A blog formerly known as Bookishness / By Charles Matthews

"Dazzled by so many and such marvelous inventions, the people of Macondo ... became indignant over the living images that the prosperous merchant Bruno Crespi projected in the theater with the lion-head ticket windows, for a character who had died and was buried in one film and for whose misfortune tears had been shed would reappear alive and transformed into an Arab in the next one. The audience, who had paid two cents apiece to share the difficulties of the actors, would not tolerate that outlandish fraud and they broke up the seats. The mayor, at the urging of Bruno Crespi, explained in a proclamation that the cinema was a machine of illusions that did not merit the emotional outbursts of the audience. With that discouraging explanation many ... decided not to return to the movies, considering that they already had too many troubles of their own to weep over the acted-out misfortunes of imaginary beings."
--Gabriel García Márquez, One Hundred Years of Solitude

Saturday, January 5, 2008

On the Twelfth Day of Christmas

Well, it's the twelfth day of Christmas, and as soon as I can get the twelve drummers drumming out of the house, the holiday season is officially over. Actually, for us it ended on New Year's Day, when we took down the decorations and put the tree -- I bought a little potted fir this year -- outside. And yesterday, I drove my brother-in-law to the airport in a driving rainstorm. So it's all back to normal.

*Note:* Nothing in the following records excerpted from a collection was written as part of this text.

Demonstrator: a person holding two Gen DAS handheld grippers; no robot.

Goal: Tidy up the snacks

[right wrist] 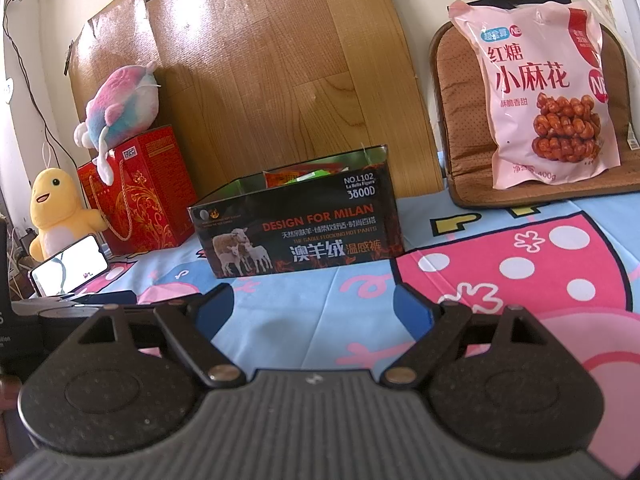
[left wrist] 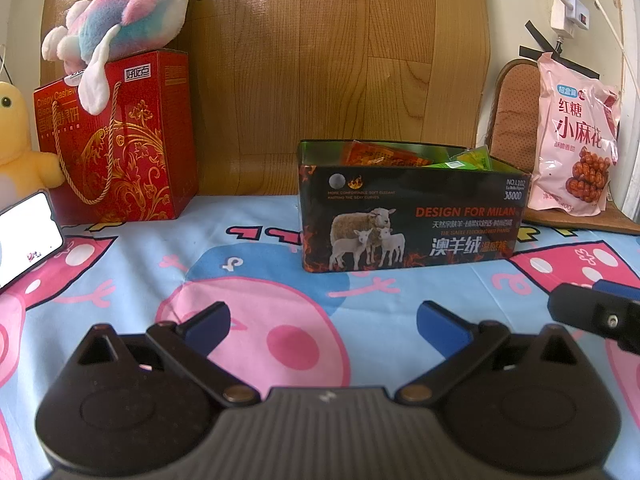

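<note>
A black tin box (left wrist: 412, 220) (right wrist: 296, 228) printed with sheep stands on the cartoon sheet, holding several orange and green snack packets (left wrist: 384, 156) (right wrist: 296, 178). A pink bag of twisted dough snacks (left wrist: 576, 136) (right wrist: 548, 96) leans on a brown cushion at the right. My left gripper (left wrist: 324, 320) is open and empty, a short way in front of the box. My right gripper (right wrist: 314, 306) is open and empty too, in front of the box's right half. The right gripper's tip also shows at the right edge of the left wrist view (left wrist: 592, 312).
A red gift box (left wrist: 116, 136) (right wrist: 136, 192) with a pink-and-blue plush (left wrist: 124, 20) (right wrist: 120, 108) on top stands at the back left, beside a yellow plush (right wrist: 56, 212). A lit phone (left wrist: 24, 236) (right wrist: 70, 270) leans at the left. A wooden board (left wrist: 320, 60) backs the bed.
</note>
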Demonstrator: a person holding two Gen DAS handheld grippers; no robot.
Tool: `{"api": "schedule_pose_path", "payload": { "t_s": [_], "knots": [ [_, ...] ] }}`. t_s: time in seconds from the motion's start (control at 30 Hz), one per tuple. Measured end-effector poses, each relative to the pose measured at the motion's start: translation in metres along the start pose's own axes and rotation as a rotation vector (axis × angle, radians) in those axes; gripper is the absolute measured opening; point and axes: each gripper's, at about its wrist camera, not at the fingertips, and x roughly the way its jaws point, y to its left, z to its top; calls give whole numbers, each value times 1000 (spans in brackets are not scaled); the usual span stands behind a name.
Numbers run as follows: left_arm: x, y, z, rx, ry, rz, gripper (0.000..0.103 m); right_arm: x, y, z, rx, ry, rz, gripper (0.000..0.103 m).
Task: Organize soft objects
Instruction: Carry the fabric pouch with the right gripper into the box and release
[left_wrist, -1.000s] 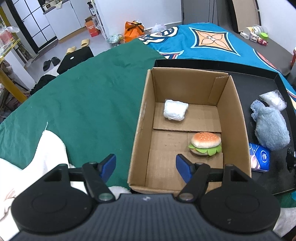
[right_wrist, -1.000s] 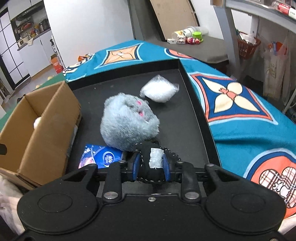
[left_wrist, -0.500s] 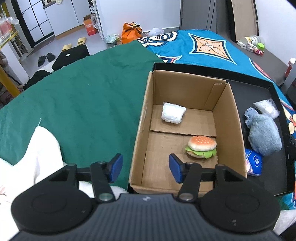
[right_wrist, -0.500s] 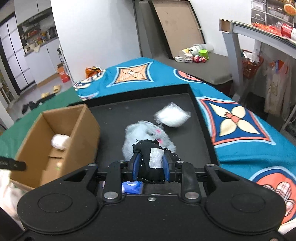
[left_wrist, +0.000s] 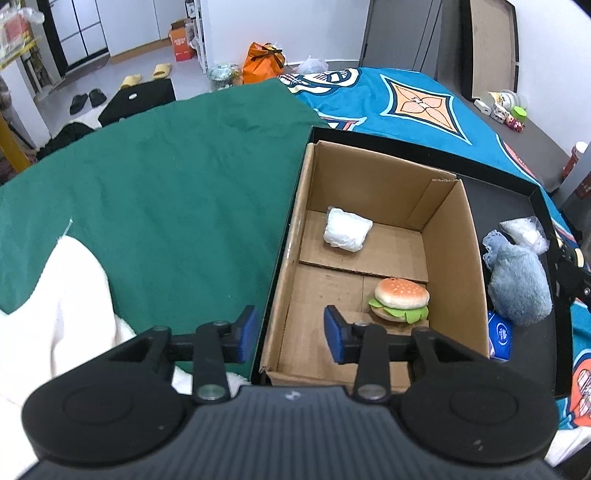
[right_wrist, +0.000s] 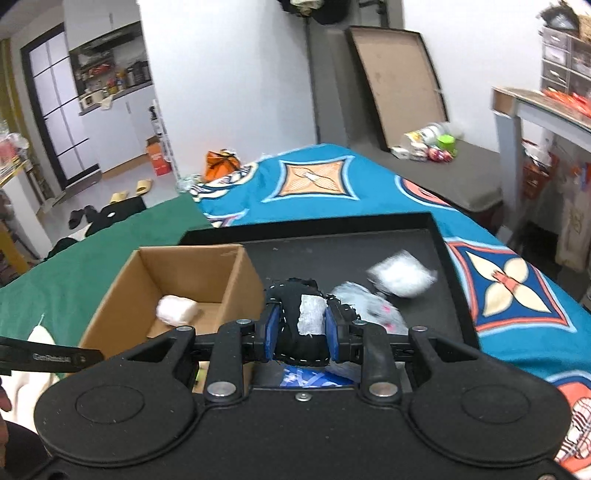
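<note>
Since a second ago my right gripper (right_wrist: 301, 334) has lifted its black stitched pouch (right_wrist: 300, 325) off the black tray (right_wrist: 439, 236), so the grey plush (right_wrist: 369, 308) and the white bag (right_wrist: 400, 277) now sit lower and ahead of it to the right, while my left gripper (left_wrist: 290, 334) has narrowed its gap. To do this carry well, I judge I should swing the pouch left until it is over the cardboard box (right_wrist: 240, 280) before letting go. The right gripper is pinching the pouch firmly between both pads. The left gripper's jaws are closing with nothing between them, straddling the box's near left wall (left_wrist: 275, 280); the burger toy (left_wrist: 400, 299) lies just ahead to its right, the white bundle (left_wrist: 347, 229) farther ahead.
</note>
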Motion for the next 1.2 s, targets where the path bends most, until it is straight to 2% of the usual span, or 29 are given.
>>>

Well, as normal as anything is in an election year. I have to admit that the enthusiasm for Obama in Iowa is contagious. And now I read that he's leading Hillary by twelve points in the New Hampshire polls. I still think Hillary's experience would make her the more effective president, but I've got nothing against Obama. The symbolism alone makes me happy -- that of a black man as the leader of the United States, a country that was conceived in liberty for everyone who was a white man, and dedicated to the proposition that all men are created equal, except for black slaves, who were counted as only three-fifths equal and then only for purposes of apportioning representatives.